A. It would have to be something very big and very soft like a sack of feathers.”
Defendant assigns error contending the witness, Dr. Hudson, expressed an improper opinion prejudicial to defendant.
On recross-examination pursuant to questions asked by Mr. Kastner, Dr. Hudson testified without objections as follows:
“The only kind of instrument that I know of that could have struck the left side of the head or neck and could have knocked him down and it left no mark would have been a large, fairly soft instrument. I am assuming that the blow was delivered by this instrument to a person who was completely stable and that the force of the blow provided all of the impetus for him falling. I am responding to the question as asked me. My response to the question was of a man who was more or less — not anchored — but steady on his feet and was driven off his feet by the force of some blow. A man who was intoxicated and might have been off balance because that sort of person could have fallen without any blow. None of us took a hair sample from Ralph Dilldine’s body in the area of this hematoma that I’ve talked about at the top of the head. I was not requested to do so by Detective Brown or any other officer to the best of my knowledge. I took no hair sample.”

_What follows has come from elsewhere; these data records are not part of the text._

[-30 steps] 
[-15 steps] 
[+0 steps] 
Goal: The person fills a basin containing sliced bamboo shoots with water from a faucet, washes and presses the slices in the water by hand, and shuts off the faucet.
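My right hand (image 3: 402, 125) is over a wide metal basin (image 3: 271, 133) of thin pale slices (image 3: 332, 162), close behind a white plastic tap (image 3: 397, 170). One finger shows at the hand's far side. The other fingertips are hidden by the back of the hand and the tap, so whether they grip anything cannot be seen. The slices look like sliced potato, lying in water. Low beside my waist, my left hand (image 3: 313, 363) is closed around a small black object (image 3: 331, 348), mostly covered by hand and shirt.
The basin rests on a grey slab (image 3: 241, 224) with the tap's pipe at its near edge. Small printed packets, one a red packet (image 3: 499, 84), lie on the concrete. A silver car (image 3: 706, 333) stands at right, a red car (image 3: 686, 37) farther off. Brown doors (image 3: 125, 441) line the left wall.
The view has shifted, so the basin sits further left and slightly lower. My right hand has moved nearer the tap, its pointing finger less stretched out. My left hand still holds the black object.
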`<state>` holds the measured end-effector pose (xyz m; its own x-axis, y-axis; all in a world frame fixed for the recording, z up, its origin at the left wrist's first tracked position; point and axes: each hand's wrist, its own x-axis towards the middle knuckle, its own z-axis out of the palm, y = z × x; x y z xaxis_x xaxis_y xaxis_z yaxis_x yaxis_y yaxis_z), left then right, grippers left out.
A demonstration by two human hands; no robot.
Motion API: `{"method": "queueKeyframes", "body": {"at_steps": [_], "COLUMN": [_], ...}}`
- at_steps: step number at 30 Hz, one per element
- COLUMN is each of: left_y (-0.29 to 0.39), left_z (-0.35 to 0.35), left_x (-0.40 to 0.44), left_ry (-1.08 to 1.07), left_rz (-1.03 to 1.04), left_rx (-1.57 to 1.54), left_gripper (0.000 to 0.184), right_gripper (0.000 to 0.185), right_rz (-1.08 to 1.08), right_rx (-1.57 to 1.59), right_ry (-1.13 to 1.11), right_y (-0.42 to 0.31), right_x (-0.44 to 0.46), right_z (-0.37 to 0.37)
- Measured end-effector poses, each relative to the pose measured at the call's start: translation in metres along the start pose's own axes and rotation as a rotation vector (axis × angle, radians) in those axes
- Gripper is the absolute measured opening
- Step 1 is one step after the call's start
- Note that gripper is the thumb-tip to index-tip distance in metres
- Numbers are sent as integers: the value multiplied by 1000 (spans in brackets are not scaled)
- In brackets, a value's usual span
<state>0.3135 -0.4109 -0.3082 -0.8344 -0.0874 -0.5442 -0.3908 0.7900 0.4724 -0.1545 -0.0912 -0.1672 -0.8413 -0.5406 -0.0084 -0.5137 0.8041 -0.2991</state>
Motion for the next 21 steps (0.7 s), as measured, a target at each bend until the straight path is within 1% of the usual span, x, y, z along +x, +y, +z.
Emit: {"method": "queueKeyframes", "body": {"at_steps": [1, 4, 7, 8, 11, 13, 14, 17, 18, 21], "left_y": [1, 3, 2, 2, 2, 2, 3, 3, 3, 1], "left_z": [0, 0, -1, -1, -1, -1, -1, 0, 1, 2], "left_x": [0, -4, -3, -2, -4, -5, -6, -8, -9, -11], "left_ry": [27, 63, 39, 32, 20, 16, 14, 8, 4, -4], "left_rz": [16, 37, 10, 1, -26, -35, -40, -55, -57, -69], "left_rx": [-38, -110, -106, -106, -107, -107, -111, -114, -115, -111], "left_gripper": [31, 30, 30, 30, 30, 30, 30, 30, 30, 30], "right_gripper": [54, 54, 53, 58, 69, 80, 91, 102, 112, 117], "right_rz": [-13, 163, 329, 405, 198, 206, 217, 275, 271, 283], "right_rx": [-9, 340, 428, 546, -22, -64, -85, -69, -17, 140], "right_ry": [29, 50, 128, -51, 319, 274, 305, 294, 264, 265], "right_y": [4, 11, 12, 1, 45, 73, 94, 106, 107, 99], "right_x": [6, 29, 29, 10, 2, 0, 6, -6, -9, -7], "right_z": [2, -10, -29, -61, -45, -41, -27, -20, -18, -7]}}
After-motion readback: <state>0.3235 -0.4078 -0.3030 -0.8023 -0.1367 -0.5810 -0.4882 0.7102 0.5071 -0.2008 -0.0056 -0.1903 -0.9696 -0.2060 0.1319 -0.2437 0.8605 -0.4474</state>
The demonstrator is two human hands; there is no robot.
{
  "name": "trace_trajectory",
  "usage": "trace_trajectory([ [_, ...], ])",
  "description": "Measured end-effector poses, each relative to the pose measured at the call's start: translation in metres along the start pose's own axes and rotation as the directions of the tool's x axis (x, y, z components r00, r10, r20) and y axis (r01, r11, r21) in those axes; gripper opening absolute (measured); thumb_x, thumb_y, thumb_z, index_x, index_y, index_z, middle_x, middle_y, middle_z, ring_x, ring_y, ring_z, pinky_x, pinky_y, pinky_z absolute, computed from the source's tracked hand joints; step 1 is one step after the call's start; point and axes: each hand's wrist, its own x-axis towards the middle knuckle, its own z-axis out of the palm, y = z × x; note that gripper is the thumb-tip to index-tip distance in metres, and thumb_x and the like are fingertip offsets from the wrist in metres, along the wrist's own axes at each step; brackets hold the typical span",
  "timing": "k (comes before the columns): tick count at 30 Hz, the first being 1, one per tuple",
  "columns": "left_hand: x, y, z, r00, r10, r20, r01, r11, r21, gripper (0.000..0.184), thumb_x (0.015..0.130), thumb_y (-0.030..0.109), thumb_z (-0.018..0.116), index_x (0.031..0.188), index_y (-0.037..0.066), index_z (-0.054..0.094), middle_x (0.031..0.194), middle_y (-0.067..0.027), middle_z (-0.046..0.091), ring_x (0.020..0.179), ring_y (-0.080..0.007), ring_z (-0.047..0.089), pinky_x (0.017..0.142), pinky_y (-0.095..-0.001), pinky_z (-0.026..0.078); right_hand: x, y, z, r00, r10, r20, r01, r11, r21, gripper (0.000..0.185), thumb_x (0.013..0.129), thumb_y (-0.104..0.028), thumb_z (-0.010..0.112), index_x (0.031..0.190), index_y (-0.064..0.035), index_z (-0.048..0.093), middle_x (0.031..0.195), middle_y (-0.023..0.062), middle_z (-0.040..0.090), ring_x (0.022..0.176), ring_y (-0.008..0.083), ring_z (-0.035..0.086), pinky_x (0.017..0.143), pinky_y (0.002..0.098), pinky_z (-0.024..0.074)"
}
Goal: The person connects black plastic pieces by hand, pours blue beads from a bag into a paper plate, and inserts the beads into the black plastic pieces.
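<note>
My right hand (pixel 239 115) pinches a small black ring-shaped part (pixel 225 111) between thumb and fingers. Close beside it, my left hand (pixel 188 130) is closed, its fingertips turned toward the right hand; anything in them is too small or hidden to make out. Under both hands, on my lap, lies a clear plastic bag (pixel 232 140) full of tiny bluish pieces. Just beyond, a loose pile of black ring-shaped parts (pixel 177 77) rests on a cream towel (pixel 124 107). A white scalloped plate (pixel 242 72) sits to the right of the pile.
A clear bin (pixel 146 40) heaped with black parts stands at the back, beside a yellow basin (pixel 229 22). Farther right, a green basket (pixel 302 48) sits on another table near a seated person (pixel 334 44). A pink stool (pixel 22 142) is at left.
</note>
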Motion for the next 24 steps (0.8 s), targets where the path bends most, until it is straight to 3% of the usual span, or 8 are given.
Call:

[1] The first hypothetical question propounded by Mr. Greeson was not answered by the witness. A defendant is not prejudiced by the mere asking of an unanswered, hypothetical question, even though the form of the question is objectionable. State v. Courtney, 25 N.C. App. 351, 213 S.E. 2d 403, cert. denied, 288 N.C. 245, 217 S.E. 2d 668 (1975).
In State v. Horton, 275 N.C. 651, 658, 170 S.E. 2d 466, 471 (1969), cert. denied, 398 U.S. 959, 26 L.Ed. 2d 545, 90 S.Ct. 2175, reh. denied, 400 U.S. 857, 27 L.Ed. 2d 97, 91 S.Ct. 25 (1970), our Supreme Court stated:
*432“It is well established in this jurisdiction that a party cannot introduce testimony to impeach or discredit the character of his witness, and when in a criminal action a complete defense is established by the State’s evidence, a defendant may avail himself of such defense by a motion for judgment as of nonsuit. Yet, if the witness testifies to facts against the State’s contentions, the State is not precluded from showing the facts to be other than as testified to by the witness. State v. Jarrell, 233 N.C. 741, 65 S.E. 2d 304; State v. Todd, 222 N.C. 346, 23 S.E. 2d 47; State v. Cohoon, 206 N.C. 388, 174 S.E. 91; Smith v. R. R., 147 N.C. 603, 61 S.E. 575.”
In the case sub judice, the State was attempting to show the facts to be other than those testified to by the witnesses. In light of the additional testimony at defendant’s behest, we find no merit in defendant’s claim of prejudice resulting from Dr. Hudson’s response to the second hypothetical question.
[2] During the course of the trial, Betty Allen testified for the State in part as follows:
“A. And we sat around in there and talked some more. And Faye, the lady that was in there with us, she jumped on Mr. Hunt about slapping me and she told him that he shouldn’t have done it.
* * *
A. Anyway, she told him that he should not have done it and that there was no real reason for him slapping me and losing his temper at me. So Mr. Hunt apologized to me and I accepted it because — well, he was drinking and I know how he loses his temper when he’s drinking.
Mr. Kastner: Objection and move to strike, your Honor. Ask that the jury be instructed.
COURT: Members of the jury, you’ll not consider what she knows about how he is when he loses his temper when he’s drinking.
Q. Then what happened?
A. Okay —
*433MR. KASTNER: Like to MOVE FOR A MISTRIAL, your Honor.
COURT: MOTION DENIED and exception.”
Defendant contends that the trial court committed error in admission of the testimony and in the failure of the court to declare a mistrial. Defendant contends that the withdrawal and subsequent instructions were not sufficient to cure the prejudicial effect of the elicited testimony. We do not agree.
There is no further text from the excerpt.